Why, yes, I don't care if I do—
No water! reverend, if you please:
Ach! that's the stuff to bring one to,
Stiffen the back and brace the knees.
With half-a-dozen slugs as good,
Put me again within the show,
I'd bring the house down as I could,
And did, not many years ago.

344

You stare! you never looked at me
Before I threw myself away;
I tell you, bummer though I be,
I have been famous in my day.
Bones, banjo, middle man and end;
Essence of Ole Virginny too;
And Grapevine Twist and Camptown Bend—
I've run the minstrel business through.
They said no tenor voice like mine
Had ever in a troupe been heard;
So sweet, so soft, so silvery fine,
With trilling like a woodland bird.
And when I did the heel and toe,
Or walked around, or sung Ole Dad,
Or jumped Bob Ridley, O! O! O!
You'd think the people would go mad.
Another? Thankee! Come, that's prime!
It brings me to my feet again,
And minds me of the olden time
When I was quite a man of men.
And O, what labor then I took
With whitened wig to do old Ned,
To totter and my back to crook—
It all comes natural now instead.
Four years I'd been upon the stage—
I was the star of stars, they said;
My voice and acting were the rage—
Wider my reputation spread.
And off the boards, so fair my face,
So fine my form, they called me “Sam,
The Ladies' Darling”—you'll not trace
Much that I was in what I am.

345

We played—no matter where we played—
To crowded houses; all the day
An eager mob for places prayed;
At night we hundreds turned away.
No spot but what was closely filled,
Pit, boxes, gallery, aisles, and all;
I sang—the house so wrapt and thrilled,
You might have heard a tear-drop fall.
A sea of faces swam in cloud,
Calmed by my voice's silver tone;
But, singled from that earnest crowd,
My eyes took in one face alone.
There wrapt in mist, as though she dreamed,
Sat one, so beautiful and young,
My only auditor she seemed,
For her alone my song I sung.
O'er heads of men and forms of men,
My soul went out to hers that night;
And back came hers to mine again,
Until all space was filled with light.
And when the curtain on me fell,
And her no longer I could see,
It seemed the place around was hell,
And heaven forever barred to me.
Give me another!

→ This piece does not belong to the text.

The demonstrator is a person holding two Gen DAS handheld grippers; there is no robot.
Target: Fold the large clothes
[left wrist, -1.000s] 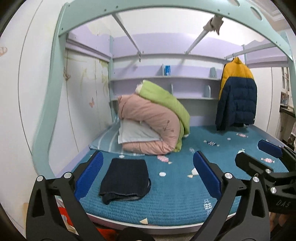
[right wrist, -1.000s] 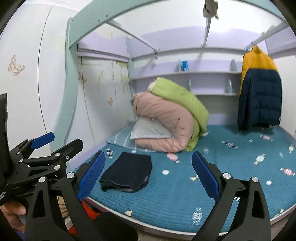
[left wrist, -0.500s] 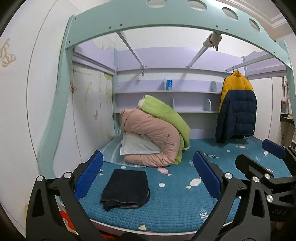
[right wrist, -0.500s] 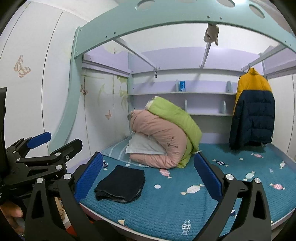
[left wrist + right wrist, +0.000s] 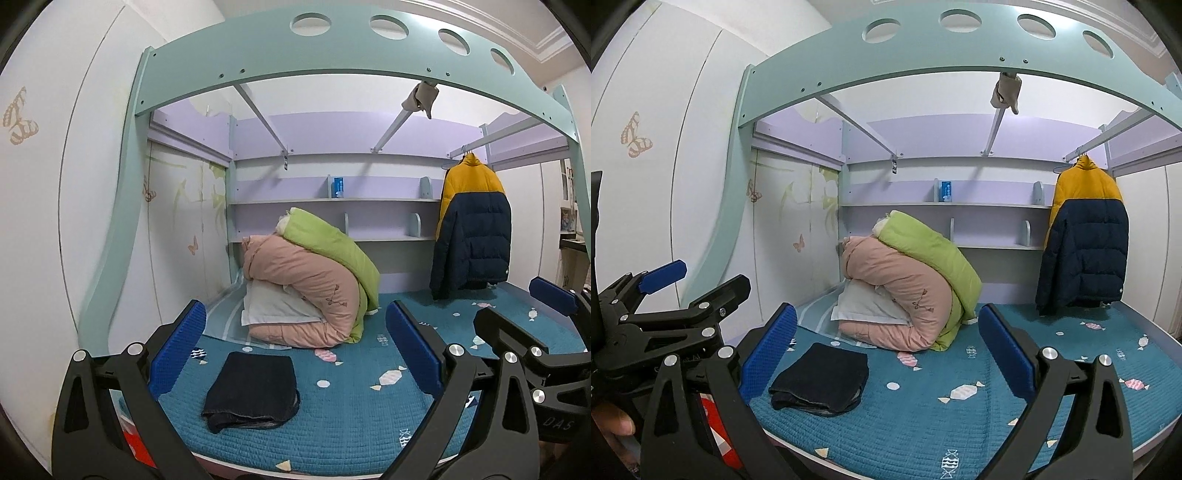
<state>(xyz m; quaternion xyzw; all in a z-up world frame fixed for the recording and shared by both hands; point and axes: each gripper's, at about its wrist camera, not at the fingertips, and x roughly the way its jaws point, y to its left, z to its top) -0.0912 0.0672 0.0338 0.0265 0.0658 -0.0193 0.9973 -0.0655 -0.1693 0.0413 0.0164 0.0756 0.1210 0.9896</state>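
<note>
The near edge of the bed point(image 5: 332, 446) is cut off behind the black frames of both tools, and something red point(image 5: 718, 435) below it is too hidden to identify. The folded dark garment point(image 5: 255, 391) lies flat on the bed's teal cover, just in front of the pink and green quilt bundle point(image 5: 314, 288), its long axis running from the near edge toward that bundle. The left hand-held gripper point(image 5: 295, 354) and right hand-held gripper point(image 5: 886, 354) both hover with fingers spread apart and empty, while a yellow and navy jacket point(image 5: 1086, 240) hangs well right of the bundle.

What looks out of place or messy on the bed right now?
Little. The dark garment lies folded near the bed's front edge, its bottom layers slightly uneven. The pink and green quilts slump in a loose heap over a pillow.
</note>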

If you'd raise
The buried from its hidden grave,
And summon back forgotten days,
And would not have me howl and rave,
Steady my nerves with whisky! There—
Pour till you fill—this fit will pass.
Ah! how that stirs me! Now, I swear,
Youth seems to frolic in the glass.

346

I met her soon—why make the tale
Too tedious? Let all that go by—
Enough, I won her, who could fail
That bore a love so strong as I?
I won her promise to be mine,
If I would leave the boards and be
A farmer on the Brandywine—
A farmer's daughter wife to me.
We parted. I the task begun
To hoard each coin as though it were
In value thousands, every one
I gained but brought me nearer her.
And through the time that we had fixed,
I toiled, but all the toil was gay;
For with those nights of labor mixed
The promise of a happier day.
The year was up. I eager sought
The girl I loved, but mine no more;
Absence and fate their work had wrought—
She had been wed the month before.
A clown, who knew not what he gained,
Who grovelled far below my hate,
The jewel of my heart obtained,
And I had come too late—too late!
What matter by what steps I sank;
How bit by bit the lower deep
I fell to; how I drank and drank—
You see me as I crawl and creep.
Give me one more—just one—I've told
My story—every word is true—
Thank you! that's worth a ton of gold!
May no one tell the same of you.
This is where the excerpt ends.